What is being asked:
From the first line to the last, restate the data exactly, leaving out the images.

Data section:
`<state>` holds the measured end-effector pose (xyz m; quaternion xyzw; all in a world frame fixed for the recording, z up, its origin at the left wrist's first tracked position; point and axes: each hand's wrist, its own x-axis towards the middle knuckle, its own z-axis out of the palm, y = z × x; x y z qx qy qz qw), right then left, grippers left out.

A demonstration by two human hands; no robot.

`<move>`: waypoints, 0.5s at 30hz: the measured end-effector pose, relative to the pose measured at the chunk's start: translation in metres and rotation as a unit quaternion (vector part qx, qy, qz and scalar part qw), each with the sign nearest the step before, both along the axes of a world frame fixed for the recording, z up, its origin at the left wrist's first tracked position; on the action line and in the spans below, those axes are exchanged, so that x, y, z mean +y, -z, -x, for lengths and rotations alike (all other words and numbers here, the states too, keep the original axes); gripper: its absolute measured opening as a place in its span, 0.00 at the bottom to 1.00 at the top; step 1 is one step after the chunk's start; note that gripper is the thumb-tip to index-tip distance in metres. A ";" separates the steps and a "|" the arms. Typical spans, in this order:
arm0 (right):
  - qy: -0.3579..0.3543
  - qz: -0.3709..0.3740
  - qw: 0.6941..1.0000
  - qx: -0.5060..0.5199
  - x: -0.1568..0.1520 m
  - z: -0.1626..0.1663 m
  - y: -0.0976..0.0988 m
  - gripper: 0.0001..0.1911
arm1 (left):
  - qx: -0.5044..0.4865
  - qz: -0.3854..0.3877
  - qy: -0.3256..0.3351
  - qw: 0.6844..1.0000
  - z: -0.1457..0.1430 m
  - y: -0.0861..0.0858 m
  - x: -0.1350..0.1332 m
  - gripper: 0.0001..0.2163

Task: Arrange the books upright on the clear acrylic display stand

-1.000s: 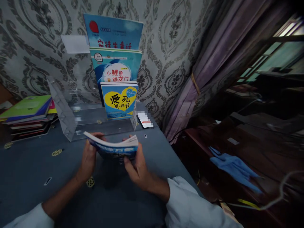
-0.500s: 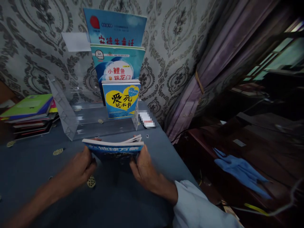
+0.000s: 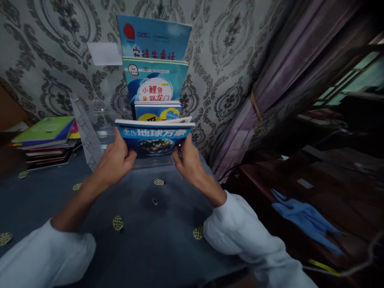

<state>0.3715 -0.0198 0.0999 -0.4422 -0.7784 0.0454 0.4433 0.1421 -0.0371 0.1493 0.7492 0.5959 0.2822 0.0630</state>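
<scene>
Both hands hold a blue paperback book [image 3: 154, 136] up in front of a clear acrylic tiered rack [image 3: 87, 132]. My left hand [image 3: 115, 160] grips its left edge and my right hand [image 3: 187, 160] grips its right edge, fingers closed on the cover. The held book hides most of the lowest book in the rack, one with a yellow heart [image 3: 157, 111]. Behind that stand a teal book [image 3: 156, 82] and, highest, a blue book [image 3: 153, 38].
A stack of books [image 3: 46, 138] lies at the left on the blue patterned tablecloth [image 3: 150, 232]. Patterned wallpaper is behind the rack. A purple curtain [image 3: 264, 84] hangs at the right, beside dark wooden furniture with a blue cloth [image 3: 303, 220].
Both hands have lifted the blue book from low over the table and carried it forward, up against the front of the rack. It now covers the yellow-heart book.
</scene>
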 end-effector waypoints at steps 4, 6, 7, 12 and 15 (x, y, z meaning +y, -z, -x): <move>0.000 -0.054 0.998 0.008 0.029 -0.005 -0.017 0.19 | -0.005 -0.036 -0.039 0.999 -0.011 -0.002 0.023 0.35; -0.003 -0.055 0.998 0.011 0.040 -0.007 -0.014 0.19 | 0.008 -0.044 -0.049 0.998 -0.015 0.002 0.030 0.36; -0.005 -0.050 0.999 0.014 0.044 -0.007 -0.011 0.20 | 0.015 -0.043 -0.052 0.998 -0.016 0.005 0.033 0.36; -0.003 -0.010 1.000 0.018 0.058 -0.010 0.002 0.25 | 0.023 -0.034 -0.039 0.998 -0.018 0.017 0.042 0.34; 0.009 0.015 1.000 -0.004 0.058 -0.012 0.003 0.24 | 0.000 -0.027 -0.029 0.999 -0.019 0.027 0.044 0.31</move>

Your solution:
`<state>` holds the measured end-effector pose (xyz m; quaternion xyzw; all in a world frame fixed for the recording, z up, its origin at the left wrist's first tracked position; point and axes: each hand's wrist, its own x-axis towards the middle knuckle, its own z-axis out of the palm, y = z × x; x y z qx qy qz qw), right then left, grippers left out.

A demonstration by two human hands; no robot.

`<move>`: waypoints, 0.5s at 30hz: the measured end-effector pose, relative to the pose measured at the chunk's start: translation in metres and rotation as a unit quaternion (vector part qx, qy, qz and scalar part qw), each with the sign nearest the step before, both along the axes of a world frame fixed for the recording, z up, its origin at the left wrist's first tracked position; on the action line and in the spans below, those axes are exchanged, so that x, y, z mean +y, -z, -x, for lengths and rotations alike (all other words and numbers here, the states too, keep the original axes); gripper: its absolute measured opening as a place in its span, 0.00 at the bottom to 1.00 at the top; step 1 is one step after the chunk's start; note that gripper is the thumb-tip to index-tip distance in metres. A ";" separates the steps and a "|" the arms. Typical spans, in this order:
arm0 (right):
  - qy: -0.3579..0.3543
  - qz: -0.3709..0.3740
  - qw: 0.6941..1.0000
  - qx: -0.5060..0.5199
  - x: -0.1568..0.1520 m
  - z: -0.1626..0.1663 m
  - y: -0.0976..0.0988 m
  - gripper: 0.0001..0.1911
arm1 (left):
  - qx: -0.5044..0.4865
  - qz: -0.3854..0.3877
  - qy: -0.3256..0.3351
  - qw: 0.6844..1.0000
  - z: -0.1457..0.1430 m
  - y: -0.0861..0.0858 m
  - x: -0.1350..0.1332 m
  - gripper: 0.0001..0.2163

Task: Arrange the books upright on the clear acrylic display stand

-1.000s: 
-0.500s: 
+0.000s: 

<state>0.3715 -0.0198 0.0999 -0.4422 -0.7784 0.0454 0.4433 0.1421 -0.0371 0.1493 0.7492 0.5959 0.2822 0.0630</state>
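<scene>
Both hands hold a blue paperback book [image 3: 154, 136] up in front of a clear acrylic tiered rack [image 3: 87, 132]. My left hand [image 3: 115, 160] grips its left edge and my right hand [image 3: 187, 160] grips its right edge, fingers closed on the cover. The held book hides most of the lowest book in the rack, one with a yellow heart [image 3: 157, 111]. Behind that stand a teal book [image 3: 156, 82] and, highest, a blue book [image 3: 153, 38].
A stack of books [image 3: 46, 138] lies at the left on the blue patterned tablecloth [image 3: 150, 232]. Patterned wallpaper is behind the rack. A purple curtain [image 3: 264, 84] hangs at the right, beside dark wooden furniture with a blue cloth [image 3: 303, 220].
Both hands have lifted the blue book from low over the table and carried it forward, up against the front of the rack. It now covers the yellow-heart book.
</scene>
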 end-effector waypoints at steps 4, 6, 7, 12 and 15 (x, y, z meaning +y, -z, -x): <move>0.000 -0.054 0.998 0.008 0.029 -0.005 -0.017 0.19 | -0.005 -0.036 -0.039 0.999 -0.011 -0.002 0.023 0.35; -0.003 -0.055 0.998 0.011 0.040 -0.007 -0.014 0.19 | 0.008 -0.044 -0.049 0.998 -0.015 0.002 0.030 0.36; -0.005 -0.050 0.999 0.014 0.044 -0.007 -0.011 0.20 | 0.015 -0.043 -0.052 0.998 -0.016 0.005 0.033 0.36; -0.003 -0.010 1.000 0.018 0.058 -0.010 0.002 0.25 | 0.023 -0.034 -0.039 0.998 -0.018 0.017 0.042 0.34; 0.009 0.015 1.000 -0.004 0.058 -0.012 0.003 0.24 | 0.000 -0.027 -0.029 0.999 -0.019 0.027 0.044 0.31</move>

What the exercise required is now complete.